The answer should hold only the line with "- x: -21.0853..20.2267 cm" and each line after it through the last line of the material, exactly.

[[ Data section, beginning ]]

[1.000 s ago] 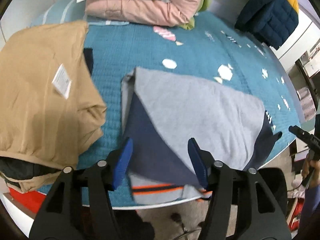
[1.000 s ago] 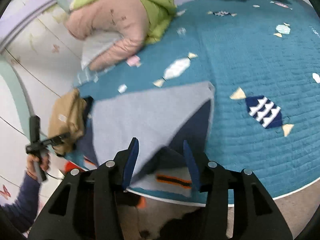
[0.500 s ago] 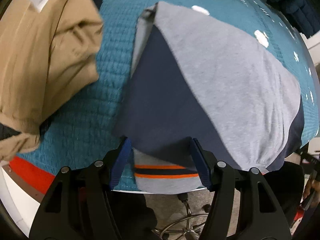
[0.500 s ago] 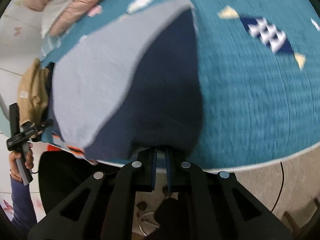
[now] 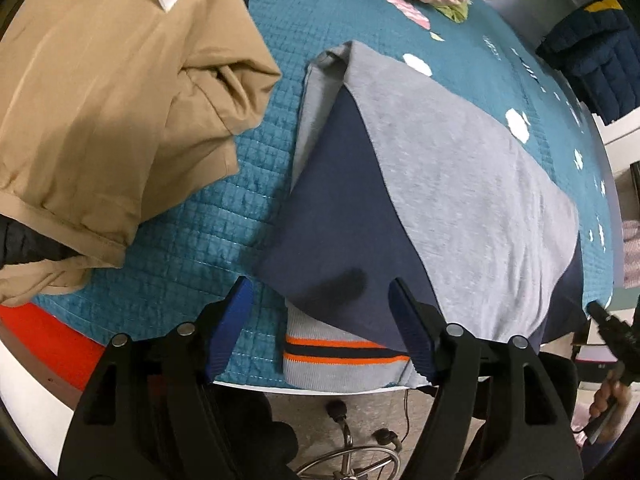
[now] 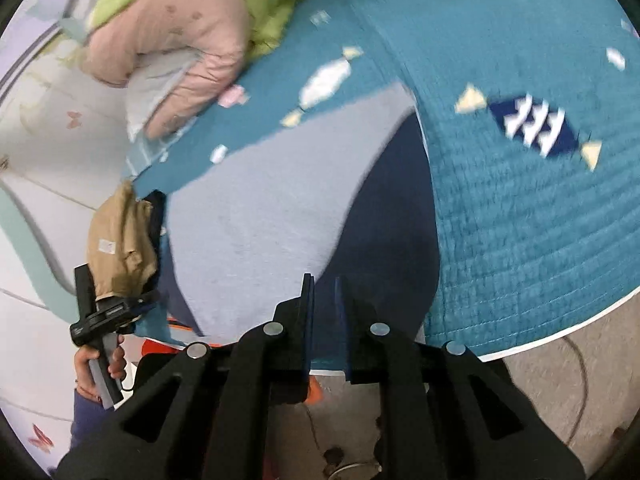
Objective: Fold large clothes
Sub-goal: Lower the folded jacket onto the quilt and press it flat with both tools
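A grey and navy sweatshirt [image 5: 452, 184] lies folded on the teal quilted bed [image 5: 192, 248], sleeves folded in, its orange-striped hem [image 5: 344, 350] at the near edge. My left gripper [image 5: 320, 304] is open, its blue pads on either side of the navy sleeve corner, just above it. In the right wrist view the sweatshirt [image 6: 272, 216] shows again. My right gripper [image 6: 322, 284] is shut on the navy sleeve edge at the near side of the bed; a narrow gap shows between the pads.
A folded tan garment [image 5: 108, 92] lies left of the sweatshirt. Pink and green padded jackets [image 6: 180, 44] are piled at the far side. A navy and yellow jacket [image 5: 592, 52] sits at the far right. The bed edge and floor lie below.
My left gripper pulled back slightly and stays open over the sleeve corner. My right gripper, open a second ago, closed on the navy sleeve edge and has lifted a little.
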Demonstrator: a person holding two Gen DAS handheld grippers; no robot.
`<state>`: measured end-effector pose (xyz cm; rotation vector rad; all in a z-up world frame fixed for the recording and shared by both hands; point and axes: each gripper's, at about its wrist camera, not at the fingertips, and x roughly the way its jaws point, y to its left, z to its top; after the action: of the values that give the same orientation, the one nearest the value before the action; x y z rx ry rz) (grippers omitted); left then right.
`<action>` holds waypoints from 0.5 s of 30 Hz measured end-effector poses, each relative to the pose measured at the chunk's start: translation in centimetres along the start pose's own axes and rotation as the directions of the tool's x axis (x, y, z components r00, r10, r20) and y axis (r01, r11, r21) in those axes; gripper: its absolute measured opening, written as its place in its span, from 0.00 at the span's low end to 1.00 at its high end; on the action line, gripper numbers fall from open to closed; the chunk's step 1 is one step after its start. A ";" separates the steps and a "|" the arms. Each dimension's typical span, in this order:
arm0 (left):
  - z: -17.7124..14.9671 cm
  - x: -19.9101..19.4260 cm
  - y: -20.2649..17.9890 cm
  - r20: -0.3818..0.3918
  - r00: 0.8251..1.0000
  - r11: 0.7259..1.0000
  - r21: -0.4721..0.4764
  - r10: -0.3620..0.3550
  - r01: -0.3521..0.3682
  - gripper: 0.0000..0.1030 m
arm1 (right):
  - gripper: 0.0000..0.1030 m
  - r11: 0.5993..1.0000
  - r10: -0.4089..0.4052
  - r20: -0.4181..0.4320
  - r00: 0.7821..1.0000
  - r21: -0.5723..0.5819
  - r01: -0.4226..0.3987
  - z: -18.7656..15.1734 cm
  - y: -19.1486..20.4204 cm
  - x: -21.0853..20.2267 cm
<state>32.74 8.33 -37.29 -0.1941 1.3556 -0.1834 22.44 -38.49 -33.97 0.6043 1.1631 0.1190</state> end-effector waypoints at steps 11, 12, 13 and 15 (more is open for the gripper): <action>-0.3 2.0 0.8 -0.034 0.999 1.000 -0.016 -0.014 0.014 0.73 | 0.12 0.995 -0.074 -0.085 0.994 0.058 0.080 -0.7 -1.6 2.8; -0.2 2.0 1.0 -0.030 0.999 1.000 -0.020 -0.019 0.018 0.73 | 0.12 0.997 -0.067 -0.064 0.996 0.034 0.069 -0.5 -0.6 2.5; -0.1 2.1 1.2 -0.026 0.999 0.999 -0.024 -0.022 0.021 0.75 | 0.12 0.999 -0.045 -0.038 0.998 0.008 0.046 -0.1 0.7 2.1; 0.0 2.1 1.4 -0.014 1.000 0.999 -0.032 -0.026 0.026 0.78 | 0.12 1.000 0.000 -0.011 1.000 -0.029 0.000 0.6 3.0 2.0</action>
<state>33.19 9.15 -39.58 -0.2373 1.3715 -0.1854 24.46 -35.44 -33.94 0.5791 1.1697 0.1389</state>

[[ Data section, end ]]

Written solution:
  - x: -21.0853..20.2267 cm
<state>32.74 8.33 -37.29 -0.1941 1.3556 -0.1834 22.44 -38.49 -33.97 0.6043 1.1631 0.1190</state> end-effector waypoints at steps 11, 12, 13 and 15 (more is open for the gripper): <action>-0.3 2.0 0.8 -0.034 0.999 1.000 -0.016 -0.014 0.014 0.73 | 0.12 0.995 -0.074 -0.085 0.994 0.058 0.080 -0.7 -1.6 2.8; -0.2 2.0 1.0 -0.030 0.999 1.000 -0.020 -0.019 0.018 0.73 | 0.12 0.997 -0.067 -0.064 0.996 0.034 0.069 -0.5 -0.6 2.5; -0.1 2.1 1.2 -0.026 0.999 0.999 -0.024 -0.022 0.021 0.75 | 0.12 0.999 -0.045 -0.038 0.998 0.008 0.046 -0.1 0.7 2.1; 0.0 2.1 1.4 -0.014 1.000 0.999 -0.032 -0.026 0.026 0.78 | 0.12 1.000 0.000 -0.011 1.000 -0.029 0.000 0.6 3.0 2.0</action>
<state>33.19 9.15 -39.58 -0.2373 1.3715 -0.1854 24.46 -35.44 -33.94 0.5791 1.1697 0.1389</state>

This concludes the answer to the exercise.